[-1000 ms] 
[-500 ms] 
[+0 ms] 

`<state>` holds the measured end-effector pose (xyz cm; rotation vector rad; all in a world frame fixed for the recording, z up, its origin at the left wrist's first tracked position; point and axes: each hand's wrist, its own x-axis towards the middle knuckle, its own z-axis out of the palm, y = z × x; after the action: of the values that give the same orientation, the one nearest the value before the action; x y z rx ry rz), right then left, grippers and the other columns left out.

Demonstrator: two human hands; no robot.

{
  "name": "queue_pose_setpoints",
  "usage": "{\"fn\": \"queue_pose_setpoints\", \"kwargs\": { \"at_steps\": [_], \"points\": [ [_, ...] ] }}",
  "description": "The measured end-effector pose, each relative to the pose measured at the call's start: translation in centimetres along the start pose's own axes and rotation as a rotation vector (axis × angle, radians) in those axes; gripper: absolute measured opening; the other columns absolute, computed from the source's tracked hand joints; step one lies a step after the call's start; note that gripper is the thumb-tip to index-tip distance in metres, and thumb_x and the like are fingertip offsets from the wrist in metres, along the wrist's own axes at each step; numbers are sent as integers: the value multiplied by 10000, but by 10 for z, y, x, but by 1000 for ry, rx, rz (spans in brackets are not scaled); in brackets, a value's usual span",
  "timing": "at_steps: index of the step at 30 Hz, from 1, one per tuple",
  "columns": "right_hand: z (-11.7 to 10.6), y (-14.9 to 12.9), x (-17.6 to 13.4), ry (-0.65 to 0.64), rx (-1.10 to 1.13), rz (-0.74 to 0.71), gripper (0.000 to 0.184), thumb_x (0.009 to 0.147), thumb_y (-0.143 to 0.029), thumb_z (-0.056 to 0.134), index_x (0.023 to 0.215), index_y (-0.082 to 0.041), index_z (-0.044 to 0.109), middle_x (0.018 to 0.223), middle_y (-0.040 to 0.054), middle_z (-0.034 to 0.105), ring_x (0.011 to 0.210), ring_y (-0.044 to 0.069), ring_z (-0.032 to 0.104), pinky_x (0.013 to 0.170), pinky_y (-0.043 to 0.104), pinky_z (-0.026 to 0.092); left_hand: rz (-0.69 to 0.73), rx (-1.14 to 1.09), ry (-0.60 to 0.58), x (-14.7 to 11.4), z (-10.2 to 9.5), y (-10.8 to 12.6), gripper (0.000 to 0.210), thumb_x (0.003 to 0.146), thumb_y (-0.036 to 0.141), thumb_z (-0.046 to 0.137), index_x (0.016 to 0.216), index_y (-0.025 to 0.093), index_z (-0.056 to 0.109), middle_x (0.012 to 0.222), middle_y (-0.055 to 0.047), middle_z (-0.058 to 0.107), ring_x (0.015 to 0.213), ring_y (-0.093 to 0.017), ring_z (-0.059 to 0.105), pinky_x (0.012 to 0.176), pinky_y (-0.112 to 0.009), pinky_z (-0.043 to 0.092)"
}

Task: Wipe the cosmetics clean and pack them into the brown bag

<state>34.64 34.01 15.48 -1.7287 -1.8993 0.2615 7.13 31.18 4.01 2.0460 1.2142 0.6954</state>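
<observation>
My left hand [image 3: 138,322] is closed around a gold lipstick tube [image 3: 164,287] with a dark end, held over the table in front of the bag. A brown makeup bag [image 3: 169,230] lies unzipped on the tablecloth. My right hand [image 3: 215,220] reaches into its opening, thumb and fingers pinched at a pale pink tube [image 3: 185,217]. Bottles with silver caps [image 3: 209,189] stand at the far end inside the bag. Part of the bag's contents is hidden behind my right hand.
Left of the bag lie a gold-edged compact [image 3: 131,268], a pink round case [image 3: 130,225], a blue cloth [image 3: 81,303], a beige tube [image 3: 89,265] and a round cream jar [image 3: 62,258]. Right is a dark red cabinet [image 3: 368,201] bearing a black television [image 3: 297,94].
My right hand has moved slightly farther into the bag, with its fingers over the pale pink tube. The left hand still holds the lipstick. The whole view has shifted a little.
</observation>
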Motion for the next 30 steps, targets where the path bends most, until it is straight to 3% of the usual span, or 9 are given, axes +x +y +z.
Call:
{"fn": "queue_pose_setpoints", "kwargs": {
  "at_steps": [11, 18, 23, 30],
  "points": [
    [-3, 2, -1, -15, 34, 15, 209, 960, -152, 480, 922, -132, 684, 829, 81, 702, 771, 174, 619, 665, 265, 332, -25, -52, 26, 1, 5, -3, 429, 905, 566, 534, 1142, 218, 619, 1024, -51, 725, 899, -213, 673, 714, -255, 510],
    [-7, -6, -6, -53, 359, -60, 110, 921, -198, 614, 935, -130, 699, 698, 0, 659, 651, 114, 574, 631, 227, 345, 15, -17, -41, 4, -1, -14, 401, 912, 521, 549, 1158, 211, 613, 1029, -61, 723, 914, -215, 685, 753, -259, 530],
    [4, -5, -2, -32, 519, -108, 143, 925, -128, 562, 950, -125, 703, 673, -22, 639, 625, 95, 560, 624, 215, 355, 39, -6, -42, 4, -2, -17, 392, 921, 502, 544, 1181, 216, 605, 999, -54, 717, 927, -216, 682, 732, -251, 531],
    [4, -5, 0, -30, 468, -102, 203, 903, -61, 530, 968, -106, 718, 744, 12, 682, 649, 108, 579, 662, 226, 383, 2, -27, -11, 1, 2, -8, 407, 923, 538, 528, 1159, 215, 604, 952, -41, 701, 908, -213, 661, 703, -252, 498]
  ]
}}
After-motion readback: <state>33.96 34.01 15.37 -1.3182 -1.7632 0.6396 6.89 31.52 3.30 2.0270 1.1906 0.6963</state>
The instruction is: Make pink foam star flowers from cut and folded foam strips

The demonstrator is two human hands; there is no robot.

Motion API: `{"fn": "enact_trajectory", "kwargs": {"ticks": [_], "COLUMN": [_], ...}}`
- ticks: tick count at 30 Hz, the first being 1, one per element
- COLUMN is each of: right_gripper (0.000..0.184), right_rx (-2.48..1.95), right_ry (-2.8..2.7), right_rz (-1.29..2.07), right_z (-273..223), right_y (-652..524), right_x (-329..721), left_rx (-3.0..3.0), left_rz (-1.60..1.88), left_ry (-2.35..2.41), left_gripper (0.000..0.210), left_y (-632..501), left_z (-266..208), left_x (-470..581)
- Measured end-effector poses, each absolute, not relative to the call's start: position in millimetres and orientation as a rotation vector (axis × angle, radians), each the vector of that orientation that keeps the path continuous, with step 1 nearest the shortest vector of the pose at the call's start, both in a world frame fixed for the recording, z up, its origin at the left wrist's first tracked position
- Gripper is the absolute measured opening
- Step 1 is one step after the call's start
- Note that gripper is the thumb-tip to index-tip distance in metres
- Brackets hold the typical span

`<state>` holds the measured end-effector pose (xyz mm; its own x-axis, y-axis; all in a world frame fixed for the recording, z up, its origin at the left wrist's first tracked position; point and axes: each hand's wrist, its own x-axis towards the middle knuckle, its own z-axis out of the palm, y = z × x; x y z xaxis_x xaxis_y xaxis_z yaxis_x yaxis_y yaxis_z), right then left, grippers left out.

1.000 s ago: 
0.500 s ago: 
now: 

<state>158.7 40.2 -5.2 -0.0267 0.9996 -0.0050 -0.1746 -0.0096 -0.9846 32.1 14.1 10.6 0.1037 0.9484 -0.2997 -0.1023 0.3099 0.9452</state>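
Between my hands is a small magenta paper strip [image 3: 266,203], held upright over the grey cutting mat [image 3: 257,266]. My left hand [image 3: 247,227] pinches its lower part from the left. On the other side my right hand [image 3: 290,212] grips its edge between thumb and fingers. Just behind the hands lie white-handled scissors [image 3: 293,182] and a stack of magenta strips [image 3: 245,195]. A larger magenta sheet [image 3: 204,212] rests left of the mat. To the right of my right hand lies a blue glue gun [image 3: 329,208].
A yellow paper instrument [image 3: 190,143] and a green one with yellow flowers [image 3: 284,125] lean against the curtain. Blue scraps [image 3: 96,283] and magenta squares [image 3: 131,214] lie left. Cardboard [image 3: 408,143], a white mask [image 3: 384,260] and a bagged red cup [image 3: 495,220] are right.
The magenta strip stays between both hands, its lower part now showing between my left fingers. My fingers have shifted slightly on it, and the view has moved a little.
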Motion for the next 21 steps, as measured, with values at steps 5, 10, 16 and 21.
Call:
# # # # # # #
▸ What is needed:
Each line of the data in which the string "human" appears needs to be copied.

▸ Problem solution:
Demonstrator: two human hands; no robot.
The demonstrator is two human hands; there is no robot.

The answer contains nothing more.